It’s very real when we watch friends fade and perish. Very difficult because we want to keep things as they are. But unless you experience your own death, you are lost. Really get close to it. What we are actually doing is dying all the time. Dying is an action. Ask, “Who is living? Who is dying?” And when you go to the zendo ask, “Why am I here?”

The business of “just sitting” is very difficult. Zen wants you to rip yourself to pieces. We sit down, fold our legs and watch breath. Sit on a cushion being bored stiff. Then our minds start flashing ugly pictures, sad feelings, weird ideas, and our knees hurt. We are attacking the structure of the personality, the casing, so we get distracted from what practice is about.
What are the reasons why we do zazen? The reason is that we are greedy for satori, for enlightenment and for friends to say, “Hey I couldn’t do that!” Keep asking: “What is it I am doing? What am I responding to? How am I acting with others and how do they act with me?” All we know is mush—a gray field where we try to get away or closer. All we may have learned through sitting is to handle our own intolerance or impatience. But in the life of Zen practice you shouldn’t come out alive.
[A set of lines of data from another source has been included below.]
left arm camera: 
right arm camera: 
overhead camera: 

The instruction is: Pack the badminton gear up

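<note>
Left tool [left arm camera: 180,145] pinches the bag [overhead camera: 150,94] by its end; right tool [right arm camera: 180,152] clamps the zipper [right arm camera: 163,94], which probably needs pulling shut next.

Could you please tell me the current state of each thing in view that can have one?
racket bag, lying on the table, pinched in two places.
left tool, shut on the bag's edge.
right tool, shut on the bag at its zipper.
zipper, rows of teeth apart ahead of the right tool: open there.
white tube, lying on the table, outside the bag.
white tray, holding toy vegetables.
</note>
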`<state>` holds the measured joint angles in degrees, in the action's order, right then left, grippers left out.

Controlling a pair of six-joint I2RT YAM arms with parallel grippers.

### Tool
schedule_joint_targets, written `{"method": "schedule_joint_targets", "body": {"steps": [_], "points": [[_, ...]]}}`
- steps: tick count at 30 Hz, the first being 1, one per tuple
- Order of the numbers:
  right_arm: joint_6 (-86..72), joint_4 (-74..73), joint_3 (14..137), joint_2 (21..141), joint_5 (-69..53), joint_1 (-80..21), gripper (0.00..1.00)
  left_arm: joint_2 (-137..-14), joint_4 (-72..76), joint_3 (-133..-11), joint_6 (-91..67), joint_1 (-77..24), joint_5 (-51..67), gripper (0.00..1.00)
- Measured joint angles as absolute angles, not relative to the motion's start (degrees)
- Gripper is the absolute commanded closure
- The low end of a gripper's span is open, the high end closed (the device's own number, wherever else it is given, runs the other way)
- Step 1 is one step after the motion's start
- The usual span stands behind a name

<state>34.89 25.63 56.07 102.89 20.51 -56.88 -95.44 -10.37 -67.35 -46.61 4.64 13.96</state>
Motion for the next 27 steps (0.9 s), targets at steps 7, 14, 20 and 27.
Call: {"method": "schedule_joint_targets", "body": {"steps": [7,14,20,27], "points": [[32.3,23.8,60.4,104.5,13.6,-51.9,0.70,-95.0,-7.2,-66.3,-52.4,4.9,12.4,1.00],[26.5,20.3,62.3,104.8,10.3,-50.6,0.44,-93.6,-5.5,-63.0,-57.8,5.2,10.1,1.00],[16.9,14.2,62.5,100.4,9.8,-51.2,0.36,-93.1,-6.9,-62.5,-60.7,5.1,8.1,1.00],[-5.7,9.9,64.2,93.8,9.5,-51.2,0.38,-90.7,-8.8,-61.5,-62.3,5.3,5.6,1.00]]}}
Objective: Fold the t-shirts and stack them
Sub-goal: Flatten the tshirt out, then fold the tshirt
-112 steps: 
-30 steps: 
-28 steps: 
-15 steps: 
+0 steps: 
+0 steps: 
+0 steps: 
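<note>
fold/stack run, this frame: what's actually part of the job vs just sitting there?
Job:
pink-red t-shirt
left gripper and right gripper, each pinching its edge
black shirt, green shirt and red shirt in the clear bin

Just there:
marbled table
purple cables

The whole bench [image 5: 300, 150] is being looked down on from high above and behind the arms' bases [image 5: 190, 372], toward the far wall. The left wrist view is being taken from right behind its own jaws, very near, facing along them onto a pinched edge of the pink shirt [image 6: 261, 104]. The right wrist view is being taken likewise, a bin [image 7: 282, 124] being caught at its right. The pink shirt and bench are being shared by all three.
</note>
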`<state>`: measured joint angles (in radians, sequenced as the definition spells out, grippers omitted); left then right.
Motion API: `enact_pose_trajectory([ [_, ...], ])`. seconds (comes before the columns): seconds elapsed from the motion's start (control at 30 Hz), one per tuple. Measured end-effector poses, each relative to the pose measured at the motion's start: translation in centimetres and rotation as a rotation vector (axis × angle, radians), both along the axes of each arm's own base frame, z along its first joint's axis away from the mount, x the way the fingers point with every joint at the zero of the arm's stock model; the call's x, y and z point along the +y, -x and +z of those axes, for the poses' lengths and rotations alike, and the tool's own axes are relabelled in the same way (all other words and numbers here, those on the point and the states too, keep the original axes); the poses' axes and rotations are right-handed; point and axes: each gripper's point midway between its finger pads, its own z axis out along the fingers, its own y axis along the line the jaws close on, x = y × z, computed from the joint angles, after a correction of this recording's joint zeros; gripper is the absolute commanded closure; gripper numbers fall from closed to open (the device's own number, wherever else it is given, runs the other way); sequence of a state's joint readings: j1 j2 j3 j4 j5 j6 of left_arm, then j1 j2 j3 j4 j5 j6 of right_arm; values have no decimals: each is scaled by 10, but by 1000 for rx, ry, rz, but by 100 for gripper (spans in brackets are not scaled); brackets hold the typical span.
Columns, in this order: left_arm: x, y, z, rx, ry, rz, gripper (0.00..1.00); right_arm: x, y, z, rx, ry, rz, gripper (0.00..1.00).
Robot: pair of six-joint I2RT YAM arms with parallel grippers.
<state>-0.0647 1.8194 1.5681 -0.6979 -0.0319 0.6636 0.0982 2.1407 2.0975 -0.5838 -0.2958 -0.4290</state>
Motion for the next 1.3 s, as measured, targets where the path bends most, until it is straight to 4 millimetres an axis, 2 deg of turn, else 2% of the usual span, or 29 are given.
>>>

At the end of it all, all we have is this funny Zen Buddhist practice, which is no more than telling you to please sit down over there, put your feet up in your lap, hold your hands in a certain way, keep your back straight and breathe. Then you go on from there. Just things as it is. What we all are. And we are all agreed that we want to sit and I am here to help you however I can—to teach you and do individual interviews with you, and if you want any kind of initiation or ordination, I can do that too.
The thing that I hope is that folks continue with their practice, continue to figure out how to work with it, how to absorb it into their own body and mind, into their own being. This is not a college course, it’s a living proposition, here for you to use, to dive into and soak yourself in. What happens next is your own business, and with any luck at all it is also Buddha’s business. ©

Poems reprinted from Overtime: Selected Poems of Philip Whalen, with permission of Penguin Books, a division of Penguin Putnam, Inc. Talk excerpts by Abbot Zenshin Philip Whalen are from the Hartford Street Zen Center newsletter, 1996 and 1997.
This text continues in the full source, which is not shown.